- **EXERCISE DIRECTIONS**:
Of the entries below, return only those lines from the line with "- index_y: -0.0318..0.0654" to the line with "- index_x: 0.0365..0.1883", exactly, both included.

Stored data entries
==========
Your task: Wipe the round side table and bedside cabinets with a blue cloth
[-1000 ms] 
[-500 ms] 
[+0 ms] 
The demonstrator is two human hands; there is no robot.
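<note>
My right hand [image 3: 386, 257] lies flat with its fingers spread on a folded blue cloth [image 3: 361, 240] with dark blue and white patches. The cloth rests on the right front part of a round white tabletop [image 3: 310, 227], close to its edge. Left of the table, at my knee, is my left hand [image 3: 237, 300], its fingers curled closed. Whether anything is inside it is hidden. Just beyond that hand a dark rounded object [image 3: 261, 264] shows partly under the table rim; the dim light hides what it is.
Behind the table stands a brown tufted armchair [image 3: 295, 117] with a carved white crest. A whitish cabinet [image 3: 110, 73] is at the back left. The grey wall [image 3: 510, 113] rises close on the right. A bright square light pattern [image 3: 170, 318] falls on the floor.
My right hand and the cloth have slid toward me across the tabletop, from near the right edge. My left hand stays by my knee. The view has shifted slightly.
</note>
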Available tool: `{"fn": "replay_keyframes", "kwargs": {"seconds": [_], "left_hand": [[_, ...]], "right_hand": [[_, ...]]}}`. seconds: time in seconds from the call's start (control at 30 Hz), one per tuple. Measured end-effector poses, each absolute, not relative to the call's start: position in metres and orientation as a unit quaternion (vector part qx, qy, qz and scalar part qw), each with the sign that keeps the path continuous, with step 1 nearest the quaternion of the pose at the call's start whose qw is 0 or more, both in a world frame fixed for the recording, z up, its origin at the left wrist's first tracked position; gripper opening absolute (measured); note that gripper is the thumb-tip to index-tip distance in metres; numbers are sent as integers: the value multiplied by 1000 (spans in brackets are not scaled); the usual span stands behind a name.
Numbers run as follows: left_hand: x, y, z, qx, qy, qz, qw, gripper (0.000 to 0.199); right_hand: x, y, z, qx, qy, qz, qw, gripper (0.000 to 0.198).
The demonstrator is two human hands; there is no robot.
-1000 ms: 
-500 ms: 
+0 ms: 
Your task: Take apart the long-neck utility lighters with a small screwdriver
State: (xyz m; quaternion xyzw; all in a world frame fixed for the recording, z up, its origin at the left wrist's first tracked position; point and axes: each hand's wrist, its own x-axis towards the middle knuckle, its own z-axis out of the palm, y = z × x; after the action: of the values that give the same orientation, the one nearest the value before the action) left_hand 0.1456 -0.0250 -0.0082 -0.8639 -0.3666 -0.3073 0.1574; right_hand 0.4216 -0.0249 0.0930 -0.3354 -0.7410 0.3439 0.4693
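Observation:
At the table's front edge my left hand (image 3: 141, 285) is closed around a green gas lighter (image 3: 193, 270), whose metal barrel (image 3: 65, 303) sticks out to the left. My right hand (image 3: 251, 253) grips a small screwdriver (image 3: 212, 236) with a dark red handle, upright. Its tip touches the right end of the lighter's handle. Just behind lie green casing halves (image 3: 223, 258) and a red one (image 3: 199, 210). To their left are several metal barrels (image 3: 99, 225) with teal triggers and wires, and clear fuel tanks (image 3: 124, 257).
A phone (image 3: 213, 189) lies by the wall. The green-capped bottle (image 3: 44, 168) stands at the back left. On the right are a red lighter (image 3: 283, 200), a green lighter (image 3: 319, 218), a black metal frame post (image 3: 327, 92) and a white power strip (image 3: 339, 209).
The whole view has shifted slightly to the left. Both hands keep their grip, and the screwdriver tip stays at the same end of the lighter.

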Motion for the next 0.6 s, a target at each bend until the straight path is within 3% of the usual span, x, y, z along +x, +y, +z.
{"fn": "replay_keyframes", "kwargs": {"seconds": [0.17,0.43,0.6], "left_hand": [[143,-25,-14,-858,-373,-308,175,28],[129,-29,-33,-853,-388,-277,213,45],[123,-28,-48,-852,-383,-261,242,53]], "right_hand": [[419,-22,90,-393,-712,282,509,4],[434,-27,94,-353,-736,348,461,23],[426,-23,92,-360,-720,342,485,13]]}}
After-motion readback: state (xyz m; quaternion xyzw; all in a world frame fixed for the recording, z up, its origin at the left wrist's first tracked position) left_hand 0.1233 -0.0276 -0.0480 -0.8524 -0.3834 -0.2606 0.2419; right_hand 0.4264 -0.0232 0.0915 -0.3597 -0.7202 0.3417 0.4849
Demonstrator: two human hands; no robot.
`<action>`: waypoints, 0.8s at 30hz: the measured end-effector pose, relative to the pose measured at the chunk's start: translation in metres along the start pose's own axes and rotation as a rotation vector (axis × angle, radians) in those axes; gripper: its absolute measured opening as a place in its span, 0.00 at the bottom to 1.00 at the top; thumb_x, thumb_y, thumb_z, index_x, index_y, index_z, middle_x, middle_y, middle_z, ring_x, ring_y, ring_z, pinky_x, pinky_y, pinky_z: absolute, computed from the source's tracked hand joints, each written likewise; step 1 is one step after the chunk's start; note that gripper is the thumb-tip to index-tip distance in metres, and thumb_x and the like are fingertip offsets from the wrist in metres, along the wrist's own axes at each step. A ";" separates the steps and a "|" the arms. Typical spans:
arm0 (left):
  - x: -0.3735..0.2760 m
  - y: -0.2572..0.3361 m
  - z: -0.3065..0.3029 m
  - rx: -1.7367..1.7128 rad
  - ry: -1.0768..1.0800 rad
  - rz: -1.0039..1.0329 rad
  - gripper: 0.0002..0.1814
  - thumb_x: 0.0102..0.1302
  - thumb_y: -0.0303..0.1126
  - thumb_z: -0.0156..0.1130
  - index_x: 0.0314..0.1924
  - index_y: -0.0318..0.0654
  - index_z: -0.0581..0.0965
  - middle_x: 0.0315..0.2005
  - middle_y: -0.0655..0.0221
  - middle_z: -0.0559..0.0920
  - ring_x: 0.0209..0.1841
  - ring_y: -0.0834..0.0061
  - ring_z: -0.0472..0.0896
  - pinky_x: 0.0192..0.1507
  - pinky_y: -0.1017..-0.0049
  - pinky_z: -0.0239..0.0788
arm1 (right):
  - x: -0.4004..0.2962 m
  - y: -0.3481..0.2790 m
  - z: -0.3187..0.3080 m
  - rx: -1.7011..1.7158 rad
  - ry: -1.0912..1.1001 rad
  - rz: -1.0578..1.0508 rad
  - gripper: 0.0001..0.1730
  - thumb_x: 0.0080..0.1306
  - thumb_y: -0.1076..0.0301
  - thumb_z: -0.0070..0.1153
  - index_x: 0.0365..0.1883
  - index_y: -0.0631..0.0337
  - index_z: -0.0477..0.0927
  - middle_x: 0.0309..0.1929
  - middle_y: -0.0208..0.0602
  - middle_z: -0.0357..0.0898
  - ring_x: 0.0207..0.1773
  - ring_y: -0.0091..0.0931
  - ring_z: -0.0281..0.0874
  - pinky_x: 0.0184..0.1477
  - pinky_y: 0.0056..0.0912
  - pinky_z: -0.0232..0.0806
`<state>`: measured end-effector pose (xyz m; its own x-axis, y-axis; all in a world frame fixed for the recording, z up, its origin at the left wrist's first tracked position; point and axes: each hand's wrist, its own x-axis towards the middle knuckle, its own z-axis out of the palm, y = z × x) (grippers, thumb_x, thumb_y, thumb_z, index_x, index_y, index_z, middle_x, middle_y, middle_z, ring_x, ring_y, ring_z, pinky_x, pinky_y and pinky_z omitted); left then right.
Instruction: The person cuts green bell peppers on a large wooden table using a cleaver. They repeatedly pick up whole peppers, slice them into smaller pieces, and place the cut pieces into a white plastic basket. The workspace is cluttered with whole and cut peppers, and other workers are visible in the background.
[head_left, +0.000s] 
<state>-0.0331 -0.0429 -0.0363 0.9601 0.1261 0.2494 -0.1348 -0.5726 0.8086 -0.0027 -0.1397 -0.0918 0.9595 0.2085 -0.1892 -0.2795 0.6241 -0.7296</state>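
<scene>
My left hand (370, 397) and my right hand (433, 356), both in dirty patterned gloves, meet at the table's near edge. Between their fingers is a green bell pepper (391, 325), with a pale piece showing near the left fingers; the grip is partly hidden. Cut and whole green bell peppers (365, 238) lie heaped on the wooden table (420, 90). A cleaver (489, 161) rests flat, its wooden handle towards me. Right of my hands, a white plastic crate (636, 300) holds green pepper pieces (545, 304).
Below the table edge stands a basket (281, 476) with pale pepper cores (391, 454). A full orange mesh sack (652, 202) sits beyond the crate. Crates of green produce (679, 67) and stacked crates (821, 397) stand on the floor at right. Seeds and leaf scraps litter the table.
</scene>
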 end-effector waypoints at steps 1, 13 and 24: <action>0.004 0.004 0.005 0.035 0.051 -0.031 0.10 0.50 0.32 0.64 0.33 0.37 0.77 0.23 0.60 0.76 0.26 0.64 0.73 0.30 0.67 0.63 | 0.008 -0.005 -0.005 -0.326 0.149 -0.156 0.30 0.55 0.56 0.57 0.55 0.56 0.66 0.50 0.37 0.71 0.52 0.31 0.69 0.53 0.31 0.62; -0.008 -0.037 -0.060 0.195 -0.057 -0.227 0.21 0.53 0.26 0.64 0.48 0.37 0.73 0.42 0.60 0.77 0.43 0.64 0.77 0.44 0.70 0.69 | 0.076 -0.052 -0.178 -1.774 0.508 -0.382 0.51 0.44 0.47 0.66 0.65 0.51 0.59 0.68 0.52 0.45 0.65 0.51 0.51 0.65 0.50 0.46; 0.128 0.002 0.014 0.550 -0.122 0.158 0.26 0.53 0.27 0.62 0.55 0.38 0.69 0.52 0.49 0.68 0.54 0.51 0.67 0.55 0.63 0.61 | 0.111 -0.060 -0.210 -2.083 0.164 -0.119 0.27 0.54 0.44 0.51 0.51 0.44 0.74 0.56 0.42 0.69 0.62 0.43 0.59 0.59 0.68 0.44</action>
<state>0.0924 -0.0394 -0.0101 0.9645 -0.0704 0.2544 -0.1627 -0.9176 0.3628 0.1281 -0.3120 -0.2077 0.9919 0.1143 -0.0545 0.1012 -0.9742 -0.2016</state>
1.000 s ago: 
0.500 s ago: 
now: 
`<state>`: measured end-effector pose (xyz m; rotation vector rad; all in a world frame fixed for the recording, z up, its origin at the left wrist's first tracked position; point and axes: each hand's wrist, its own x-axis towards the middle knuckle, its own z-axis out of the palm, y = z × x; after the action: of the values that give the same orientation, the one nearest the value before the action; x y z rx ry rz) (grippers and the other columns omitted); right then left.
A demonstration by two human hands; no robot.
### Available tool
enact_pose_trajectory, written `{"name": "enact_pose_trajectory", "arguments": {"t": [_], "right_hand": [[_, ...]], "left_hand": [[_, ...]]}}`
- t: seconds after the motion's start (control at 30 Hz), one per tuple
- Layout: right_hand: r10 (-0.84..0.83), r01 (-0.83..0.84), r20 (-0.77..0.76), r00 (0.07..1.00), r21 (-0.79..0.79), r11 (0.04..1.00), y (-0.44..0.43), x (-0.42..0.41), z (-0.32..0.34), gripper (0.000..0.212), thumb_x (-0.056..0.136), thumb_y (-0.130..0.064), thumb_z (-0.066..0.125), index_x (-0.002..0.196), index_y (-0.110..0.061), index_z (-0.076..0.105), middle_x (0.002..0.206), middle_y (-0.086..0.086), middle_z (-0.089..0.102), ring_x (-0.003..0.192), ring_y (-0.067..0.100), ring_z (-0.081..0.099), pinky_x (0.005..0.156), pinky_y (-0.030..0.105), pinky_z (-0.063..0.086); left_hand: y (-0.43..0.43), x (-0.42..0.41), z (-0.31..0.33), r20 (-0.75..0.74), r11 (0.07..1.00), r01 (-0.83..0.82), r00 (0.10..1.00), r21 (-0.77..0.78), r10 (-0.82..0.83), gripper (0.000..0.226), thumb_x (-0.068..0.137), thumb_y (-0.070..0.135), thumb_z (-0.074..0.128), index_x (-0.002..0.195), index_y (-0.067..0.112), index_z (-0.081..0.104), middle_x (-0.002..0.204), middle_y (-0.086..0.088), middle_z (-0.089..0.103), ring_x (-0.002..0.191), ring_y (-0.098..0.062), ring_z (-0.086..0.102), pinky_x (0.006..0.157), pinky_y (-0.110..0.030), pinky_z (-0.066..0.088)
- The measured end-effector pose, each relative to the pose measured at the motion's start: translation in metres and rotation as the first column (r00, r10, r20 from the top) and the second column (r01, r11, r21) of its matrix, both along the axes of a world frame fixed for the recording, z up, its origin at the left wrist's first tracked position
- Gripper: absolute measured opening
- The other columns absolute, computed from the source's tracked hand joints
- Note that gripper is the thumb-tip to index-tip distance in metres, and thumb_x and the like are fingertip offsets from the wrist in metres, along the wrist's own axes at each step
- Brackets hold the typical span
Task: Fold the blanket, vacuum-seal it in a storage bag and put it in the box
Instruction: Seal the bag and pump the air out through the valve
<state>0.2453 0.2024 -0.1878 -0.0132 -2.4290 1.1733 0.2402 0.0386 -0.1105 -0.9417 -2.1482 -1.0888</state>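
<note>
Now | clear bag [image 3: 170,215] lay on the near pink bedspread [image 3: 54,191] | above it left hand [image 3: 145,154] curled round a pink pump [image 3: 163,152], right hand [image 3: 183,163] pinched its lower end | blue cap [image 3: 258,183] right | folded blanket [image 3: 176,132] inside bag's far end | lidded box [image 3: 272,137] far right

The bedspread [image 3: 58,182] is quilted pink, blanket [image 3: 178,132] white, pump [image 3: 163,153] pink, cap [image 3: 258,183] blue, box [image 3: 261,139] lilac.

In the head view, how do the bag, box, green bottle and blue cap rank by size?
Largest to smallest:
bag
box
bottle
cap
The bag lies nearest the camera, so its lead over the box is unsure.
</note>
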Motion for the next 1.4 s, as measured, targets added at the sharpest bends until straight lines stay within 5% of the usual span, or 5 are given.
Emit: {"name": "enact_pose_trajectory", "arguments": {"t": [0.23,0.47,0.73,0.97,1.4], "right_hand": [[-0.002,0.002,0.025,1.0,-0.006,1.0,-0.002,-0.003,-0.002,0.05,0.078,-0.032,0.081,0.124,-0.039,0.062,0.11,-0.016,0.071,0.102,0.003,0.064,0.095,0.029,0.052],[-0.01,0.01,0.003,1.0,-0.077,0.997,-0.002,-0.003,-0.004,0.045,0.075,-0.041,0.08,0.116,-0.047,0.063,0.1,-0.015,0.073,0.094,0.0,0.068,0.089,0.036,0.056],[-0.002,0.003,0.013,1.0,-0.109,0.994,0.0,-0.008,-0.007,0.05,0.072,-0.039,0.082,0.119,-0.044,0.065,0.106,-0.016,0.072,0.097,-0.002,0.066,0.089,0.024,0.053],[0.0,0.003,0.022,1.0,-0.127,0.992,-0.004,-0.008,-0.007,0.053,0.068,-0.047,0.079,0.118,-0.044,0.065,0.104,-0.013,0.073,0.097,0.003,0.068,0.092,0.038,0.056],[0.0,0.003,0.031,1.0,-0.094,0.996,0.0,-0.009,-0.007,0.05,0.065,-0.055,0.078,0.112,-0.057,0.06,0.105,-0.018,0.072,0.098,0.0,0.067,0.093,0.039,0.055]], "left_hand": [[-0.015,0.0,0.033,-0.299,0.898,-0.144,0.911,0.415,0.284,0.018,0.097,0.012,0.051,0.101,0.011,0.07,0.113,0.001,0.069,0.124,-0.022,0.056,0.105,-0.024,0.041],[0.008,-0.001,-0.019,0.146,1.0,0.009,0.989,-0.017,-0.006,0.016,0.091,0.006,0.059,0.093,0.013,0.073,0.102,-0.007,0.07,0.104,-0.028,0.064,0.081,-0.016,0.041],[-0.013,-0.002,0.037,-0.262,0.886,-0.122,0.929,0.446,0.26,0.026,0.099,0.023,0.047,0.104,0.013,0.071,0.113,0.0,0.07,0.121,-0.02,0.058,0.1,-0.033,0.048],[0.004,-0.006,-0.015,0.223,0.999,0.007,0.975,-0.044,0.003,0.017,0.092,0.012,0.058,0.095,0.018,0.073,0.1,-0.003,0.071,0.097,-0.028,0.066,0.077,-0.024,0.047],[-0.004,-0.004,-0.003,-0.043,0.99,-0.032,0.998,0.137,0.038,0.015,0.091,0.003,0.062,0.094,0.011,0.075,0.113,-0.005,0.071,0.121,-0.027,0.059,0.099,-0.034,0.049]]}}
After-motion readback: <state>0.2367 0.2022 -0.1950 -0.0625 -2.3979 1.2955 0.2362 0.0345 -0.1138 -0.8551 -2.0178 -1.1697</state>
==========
- **SOLVED PROBLEM**:
  - index_y: -0.0318..0.0654
  - index_z: -0.0581..0.0965
  - middle_x: 0.0315..0.2005
  - middle_y: -0.0655..0.0221
  - middle_z: -0.0559..0.0920
  - ring_x: 0.0209..0.1841
  - ring_y: -0.0834..0.0061
  - ring_z: -0.0472..0.0896
  - pinky_x: 0.0192..0.1507
  - pinky_y: -0.1017..-0.0049
  - pinky_z: -0.0239..0.0788
arm1 (right):
  - x: -0.4004..0.2962 m
  - y: -0.3481..0.2790 m
  - z: -0.3187..0.3080 m
  - rx: -1.7011..1.7158 rad
  - ry: -1.0912..1.1001 rad
  - rz: -1.0578..1.0508 rad
  - gripper: 0.0001..0.1730
  - thumb_x: 0.0080..0.1306
  - thumb_y: -0.1076..0.0301
  - thumb_z: -0.0070..0.1153
  - index_x: 0.0365..0.1883

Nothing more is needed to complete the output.